Prayer: Placebo or Power?

Rev. Gene Yates

Today Tom and I returned to Wesley United Methodist Church.  Rev. Patton, who is the Senior Pastor and who preached last week, was not there.  Instead, Rev. Gene Yates, the Pastor of Pastoral Care, gave the message.  His theme was “Prayer:  Placebo or Power?”  I liked the theme and the way he organized his message.  He told several personal stories and had a joke for each major point (humor – always a good thing in a sermon).

First, he suggested that we talk to God the same way we talk to people we love.  When he was teaching his daughter to pray, he suggested that she start by saying, “God, this is Beth and I got somethin’ I want to talk to you about.”  This is an excellent suggestion.  We don’t need to use special words in order to talk to God.  He is our friend and he loves us.  However we pray, he is willing to listen.
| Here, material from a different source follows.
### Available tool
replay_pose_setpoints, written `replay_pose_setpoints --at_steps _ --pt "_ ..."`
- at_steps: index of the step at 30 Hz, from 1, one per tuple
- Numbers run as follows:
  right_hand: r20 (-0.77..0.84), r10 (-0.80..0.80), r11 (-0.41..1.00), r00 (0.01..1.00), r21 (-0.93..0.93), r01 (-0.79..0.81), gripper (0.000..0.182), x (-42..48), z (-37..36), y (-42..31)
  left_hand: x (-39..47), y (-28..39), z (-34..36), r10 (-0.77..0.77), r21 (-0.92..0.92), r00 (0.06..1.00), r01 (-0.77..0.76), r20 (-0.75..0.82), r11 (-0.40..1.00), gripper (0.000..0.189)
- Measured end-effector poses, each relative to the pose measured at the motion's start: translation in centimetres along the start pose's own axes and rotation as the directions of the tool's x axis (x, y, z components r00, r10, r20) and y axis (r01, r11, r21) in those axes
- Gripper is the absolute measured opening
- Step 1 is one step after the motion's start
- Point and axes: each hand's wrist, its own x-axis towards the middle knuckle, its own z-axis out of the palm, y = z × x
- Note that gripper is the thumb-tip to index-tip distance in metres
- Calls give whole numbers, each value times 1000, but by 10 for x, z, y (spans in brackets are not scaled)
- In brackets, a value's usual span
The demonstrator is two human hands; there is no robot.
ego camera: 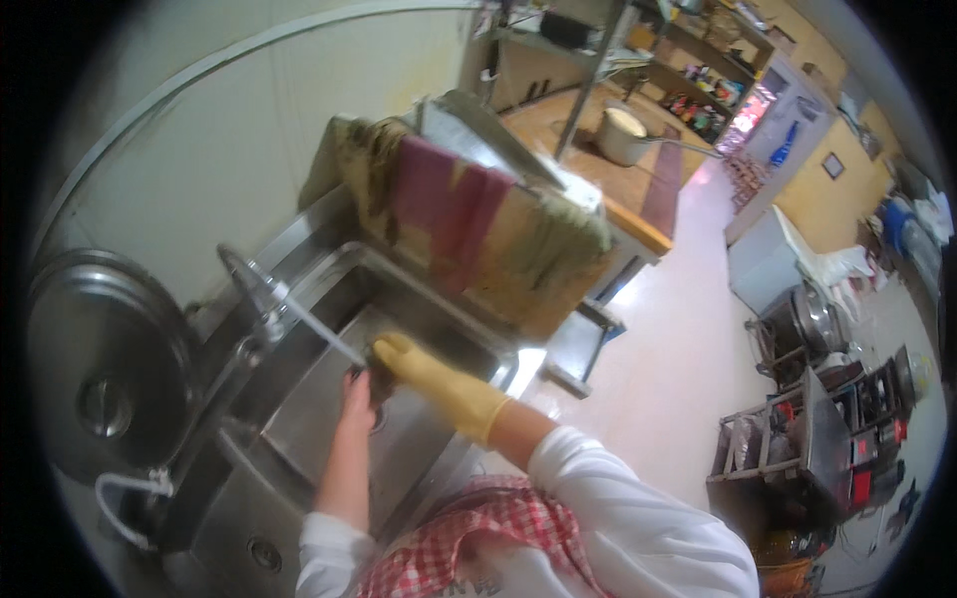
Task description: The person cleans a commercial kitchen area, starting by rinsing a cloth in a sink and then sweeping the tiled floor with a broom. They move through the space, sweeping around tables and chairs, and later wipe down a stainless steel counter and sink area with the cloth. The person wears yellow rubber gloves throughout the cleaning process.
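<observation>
Over the steel sink basin (314, 426), my bare left hand (357, 392) grips a small dark object (380, 380) from its near left side. My right hand (407, 360), in a yellow rubber glove, holds the same object from the right and above. Its kind cannot be told, as the hands cover much of it. A whitish stream (321, 327), apparently water, runs from the faucet (258, 288) down to the object and my left fingertips.
A large round metal lid (105, 359) leans by the wall at left. A second faucet (131, 486) serves the nearer basin. A stained board (538, 261) with a pink cloth (448, 202) stands behind the sink. A saucepan (622, 138) sits on a wooden table (553, 112).
</observation>
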Motion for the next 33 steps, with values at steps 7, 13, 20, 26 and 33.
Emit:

Second, Rev. Yates pointed out that prayer is the only thing the disciples ever asked Jesus to teach them.  Although the disciples knew how to pray according to Jewish tradition, they did not have the powerful prayer life they could see in Jesus.  When Jesus prayed, things happened!  Rev. Yates reminded us that miracles may not result from our prayers but we will build a relationship with the God who works miracles.

Third, prayer brings to light the resources available to us.  Does prayer change things or just change us?  Prayer helps us see what we can do and how we should act.  Prayer opens our minds to God’s possibilities and power.

Rev. Yates’ fourth point was that all prayers should end with “Thy kingdom come, thy will be done, on earth as it is in heaven.”  If we are not praying this as the ending to our prayers, then we are trying to live out our will instead of God’s will.  Living out our will gets us in trouble every time.  We can be the driver of our lives or we can let God drive and we can be the passenger.  We get farther when we are the passengers.

Rev. Yates closed his sermon with a verse from an old poem that his mother would recite to him.  I tried to find the author of the poem on the internet.  I found the poem used often, and people who were claiming to be the author, but couldn’t not find the original author, so I will attribute it to Anonymous:

“The will of God will never take you,
Where the grace of God cannot keep you,
Where the arms of God cannot support you,
Where the riches of God cannot supply your needs,
Where the power of God cannot endow you.”

Prayer:  Placebo or Power?  Power, of course, awesome power!  God’s power loaned to us because of our relationship with him.